The manual for Laurel has been updated with a note, suggesting that fighting over things such as wardrobe are in the “Is it really worthwhile” column. Yes, the glass slippers are an injury-waiting-to-happen. But, they are also important to the way she wants to identify herself. What’s the better road to take? Let her wear the dress-up shoes and risk the possibility of a boo boo. OR, take the dress-up shoes away, and with it you take away a child’s fantasy, her sense of power, of identity.

Suddenly, I am the evil stepmother, and Cinderella is a sad little four year old who will never become a princess.

4 Responses to “Revising the Parenting Handbook”

  1. Every day. Every day we have this fight. Caroline wants to wear a sundress every day, even in the dead of winter. She tries to wear her glass slippers to school. Not appropriate.
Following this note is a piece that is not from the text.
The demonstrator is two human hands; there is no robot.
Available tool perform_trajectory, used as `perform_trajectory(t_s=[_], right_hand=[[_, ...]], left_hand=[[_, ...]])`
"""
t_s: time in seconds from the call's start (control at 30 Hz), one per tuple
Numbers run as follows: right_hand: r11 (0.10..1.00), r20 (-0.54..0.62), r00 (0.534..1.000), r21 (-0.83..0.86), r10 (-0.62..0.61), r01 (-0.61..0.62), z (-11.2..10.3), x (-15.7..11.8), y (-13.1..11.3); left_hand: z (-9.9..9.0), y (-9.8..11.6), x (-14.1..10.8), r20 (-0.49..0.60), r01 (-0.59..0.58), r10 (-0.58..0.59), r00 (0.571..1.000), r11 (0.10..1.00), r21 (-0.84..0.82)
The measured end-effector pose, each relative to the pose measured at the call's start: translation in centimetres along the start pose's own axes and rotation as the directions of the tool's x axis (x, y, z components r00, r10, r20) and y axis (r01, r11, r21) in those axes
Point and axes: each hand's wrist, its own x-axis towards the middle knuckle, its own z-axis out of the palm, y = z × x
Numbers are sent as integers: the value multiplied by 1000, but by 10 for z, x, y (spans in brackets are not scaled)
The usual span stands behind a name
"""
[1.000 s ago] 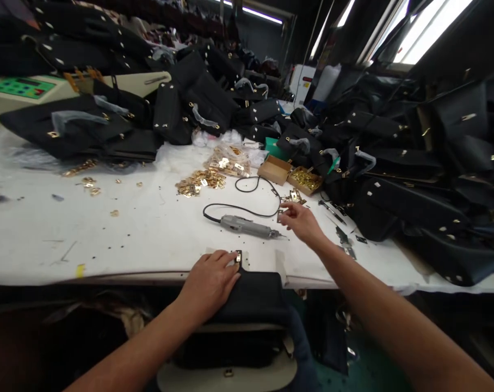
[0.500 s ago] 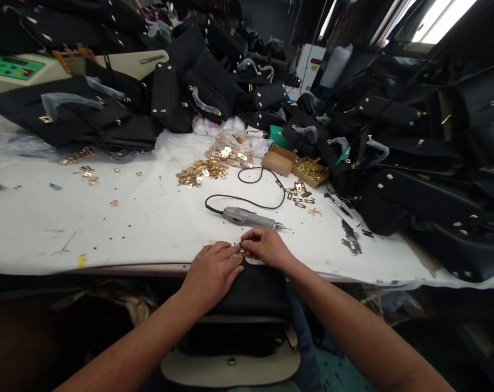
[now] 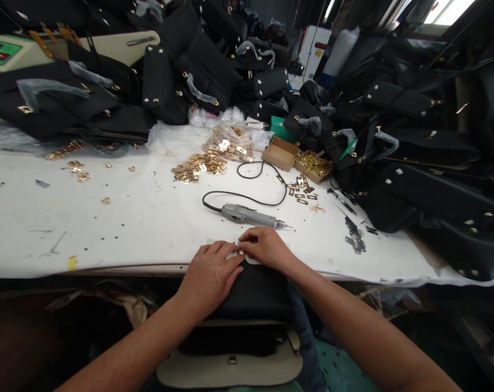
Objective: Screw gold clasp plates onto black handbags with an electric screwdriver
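A black handbag [image 3: 257, 294] stands open below the table edge, its cream-lined flap [image 3: 230, 370] with a small metal lock piece hanging toward me. My left hand [image 3: 212, 272] rests on the bag's black panel, fingers close together and thumb pressed beside a small gold metal fitting [image 3: 241, 252]. From the other side, my right hand [image 3: 265, 245] pinches at this fitting with thumb and forefinger. A thin upright piece shows between the fingertips, too small to name. Just beyond both hands lies a grey electric screwdriver [image 3: 249, 215].
The screwdriver's black cord [image 3: 251, 200] loops across the white table [image 3: 141, 223]. Gold fittings [image 3: 200, 166] are heaped near the middle. A cardboard box [image 3: 314, 165] holds small gold parts beside another box [image 3: 280, 153]. Black bags [image 3: 430, 212] pile up along the right and back.
The view has shifted slightly. Both hands stay at the fitting on the bag, with the right fingertips moved a little around it. The screwdriver has not moved on the table.
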Motion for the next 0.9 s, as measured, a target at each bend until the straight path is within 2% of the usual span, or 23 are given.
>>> perform_trajectory(t_s=[0.1,0.17,0.27,0.4,0.6,0.9], right_hand=[[1000,17,1000,-26,-3,3,-1,0,-1],[999,26,999,8,37,-37,-2,-1,-1],[996,-11,997,37,79,-79,-2,-2,1],[997,-110,994,-79,5,-14,-2,-3,3],[997,-62,998,-74,-6,1,-3,0,4],[998,-70,997,-60,-22,18,-1,-1,5]], left_hand=[[-1,1,0,8,6,-6,1000,1000,23],[-2,2,0,20,11,-12,1000,1000,26],[-3,3,0,36,20,-21,999,1000,19],[-2,3,2,43,20,-20,999,1000,0],[-1,0,2,45,21,-20,999,999,-26],[-1,-2,4,51,10,-7,999,999,-50]])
I have stopped her from wearing them to the grocery store and beyond because, as you say, they are a sprained ankle waiting to happen. Those shoes ain’t made for walkin’ and we do some walkin’ on my days off. I would let her wear the little mermaid costume if she would wear clothes underneath, but that is just not acceptable to the Princess. So, I have to drag her back upstairs (dropping keys, jackets, and purse in utter frustration) to put real clothes on while she cries and carries on. Bad Mommy. Kiljoy Mommy. Oh well. I’m not her friend, I’m her Mom.

  2. It’s like inside play and outside play. It’s like inside voices and playground
    voices. Throwing footballs and yelling are outside play, princess dresses, crowns
    and shoes are for dressup inside activities, not the dentist.

    Oh and you are in charge, not her.

  3. It could be skating gloves, dog collar, flaming shirt, pins all over the pants,
    bracelets to the elbow, handcuffs on the rope belt next to the cell phone,
    10 zippers on each leg of the parachute material pants each leg two feet wide,
    and whatever else they can think of.

    That’s what Shannon’s newest boyfriend wears. His mother is stressed,
    I am disgusted, she thinks he’s cute. So does her mother. Alden pukes,
    his friends won’t come over when he’s here, AND YOU DON’T LIKE WHAT
    YOUR KIDS WEAR……

  4. Hi. I think you have a clone of my four year old. This sounds *exactly* like my struggles with my daughter Hannah. My eight year old son was never like this. I wonder if second-borns need to exert what little control they can since they get so little sometimes. I have also decided to try to stop clashing over “inappropriate” clothing choices.